Ils se dirigèrent en silence du côté du château, et se mirent à examiner les ruines d’une façon distraite.
Sur un petit espace de surface unie, dans un endroit abrité, d’autres voyageurs avaient gravé leurs noms, et Arbuton proposa qu’on y inscrivit aussi les touristes du jour.
—Oh oui! dit Kitty avec une espèce de soupir, en s’asseyant sur une pierre détachée de son alvéole, et laissant, suivant son habitude, retomber ses mains jointes sur ses genoux, écrivez vous-même.
Ils devinrent étrangement rêveurs l’un et l’autre.
—Miss Ellison, dit-il tout à coup, j’ai fait une bévue an écrivant votre nom; j’ai négligé d’y joindre le mot miss, et maintenant il n’y a plus de place sur le ciment.
—Oh! cela ne fait rien, répondit Kitty, je suis bien sûre qu’il n’y manquera pour personne.[B]
Arbuton ne releva pas le mot; il ne l’avait pas même remarqué.

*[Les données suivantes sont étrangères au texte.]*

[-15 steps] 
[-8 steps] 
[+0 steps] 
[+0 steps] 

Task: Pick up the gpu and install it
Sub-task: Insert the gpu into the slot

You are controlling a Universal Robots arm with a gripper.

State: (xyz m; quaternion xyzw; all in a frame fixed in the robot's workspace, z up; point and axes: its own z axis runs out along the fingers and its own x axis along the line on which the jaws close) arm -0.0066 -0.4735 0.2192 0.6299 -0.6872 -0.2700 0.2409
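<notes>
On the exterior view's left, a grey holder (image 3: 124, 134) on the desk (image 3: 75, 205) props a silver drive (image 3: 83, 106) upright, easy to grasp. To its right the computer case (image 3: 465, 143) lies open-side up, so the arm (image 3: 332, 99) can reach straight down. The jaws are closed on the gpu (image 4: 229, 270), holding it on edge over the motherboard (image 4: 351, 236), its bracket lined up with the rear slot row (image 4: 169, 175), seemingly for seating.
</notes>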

Il regardait avec émotion le nom que sa main venait de tracer pour la première fois; il se sentait un désir d’y porter ses lèvres.
—Si j’avais le droit, dit-il, de le prononcer comme je l’ai écrit!...
—Je n’y verrais pas d’inconvénient, répondit la jeune fille.... ni de motif, ajouta-t-elle prudemment.